In this work, we introduced HGCD-BT, a novel approach that leverages hierarchical clustering and contrastive learning to improve category discovery in histopathological imaging. By incorporating a semi-supervised hierarchical clustering loss, our method effectively captures the structured nature of pathological patterns, outperforming existing GCD techniques. Through experiments on the OpenSRH and DBTA dataset, we demonstrated that HGCD-BT achieves superior classification performance, particularly in identifying novel classes not represented in the labelled part of the data.
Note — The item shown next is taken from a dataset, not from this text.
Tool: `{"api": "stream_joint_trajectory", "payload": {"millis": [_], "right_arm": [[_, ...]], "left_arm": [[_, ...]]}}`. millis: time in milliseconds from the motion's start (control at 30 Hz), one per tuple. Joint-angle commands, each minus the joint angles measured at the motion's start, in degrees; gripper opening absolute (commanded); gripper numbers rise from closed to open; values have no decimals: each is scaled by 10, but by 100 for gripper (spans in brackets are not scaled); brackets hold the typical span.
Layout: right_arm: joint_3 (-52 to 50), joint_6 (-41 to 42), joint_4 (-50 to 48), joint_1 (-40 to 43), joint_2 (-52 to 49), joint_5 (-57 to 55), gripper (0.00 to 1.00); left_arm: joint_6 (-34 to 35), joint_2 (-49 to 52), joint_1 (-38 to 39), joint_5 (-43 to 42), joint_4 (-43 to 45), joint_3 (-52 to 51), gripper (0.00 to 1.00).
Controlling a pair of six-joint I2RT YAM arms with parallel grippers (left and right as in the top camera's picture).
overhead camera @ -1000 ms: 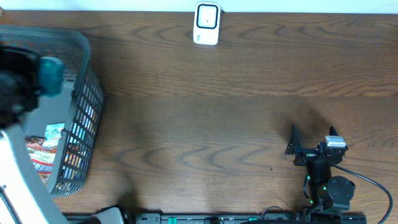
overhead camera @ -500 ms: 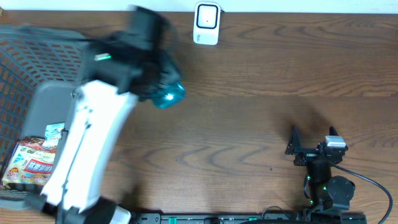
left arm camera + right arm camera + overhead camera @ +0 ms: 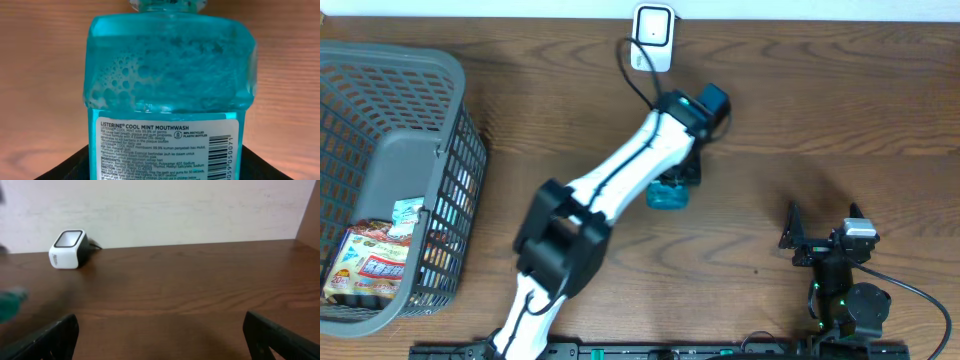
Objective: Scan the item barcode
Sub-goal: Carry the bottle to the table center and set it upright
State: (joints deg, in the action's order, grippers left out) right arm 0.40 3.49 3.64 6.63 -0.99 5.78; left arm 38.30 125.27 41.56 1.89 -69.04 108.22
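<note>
The wooden surface (image 3: 840, 110) shows open wood across its right half. A grey basket (image 3: 460, 180) with packets inside hugs the left edge. The left arm (image 3: 620, 180) reaches diagonally toward the far edge, its left jaws pinching the blue mouthwash bottle (image 3: 668, 195) near the scanner (image 3: 652, 38) at that edge. The right jaws are spread wide by the near edge, well apart from the bottle.

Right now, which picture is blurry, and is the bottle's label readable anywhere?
Left wrist view: the mouthwash bottle fills the frame, label sharp and readable. Right wrist view: a teal smear at the left edge, probably that bottle; the white scanner is clear. Overhead view: crisp.
</note>
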Motion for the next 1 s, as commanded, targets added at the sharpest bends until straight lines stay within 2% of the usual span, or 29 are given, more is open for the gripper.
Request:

The results demonstrate generalizability across modalities (SRH and H&E-staining) and level of classification (patch- and slide-level). From a clinical perspective, more accurate and rapid identification of brain tumor types shortens the time of surgical interventions and may reduce complications and side-effects due to anesthesia and surgery. By discovering novel subtypes without requiring costly and labor-intensive annotations, HGCD-BT has the potential to support diagnostic workflows. In addition, using the hierarchical nature of HGCD-BT has the potential to improve interpretability of the decisions made by the model. Our results demonstrate that concept discovery is a promising approach for brain tumor classification. The ability to uncover previously unrecognized categories could contribute to the development of more personalized treatment strategies, aligning with the broader goal of tailoring interventions to specific molecular or morphological subtypes. In addition, the newly identified classes might be incorporated in a specialized classification model using continual learning to enable a adaptive system without the need for retraining from scratch. While we focused here on brain tumors, the methodology is broadly applicable to any disease domain with a hierarchical taxonomy. Potential applications include other tumor types (e.g., skin or thoracic cancers) as well as other disease areas such as lung infections, where hierarchical relationships naturally exist (e.g., lung infections → pneumonia → fungal pneumonia).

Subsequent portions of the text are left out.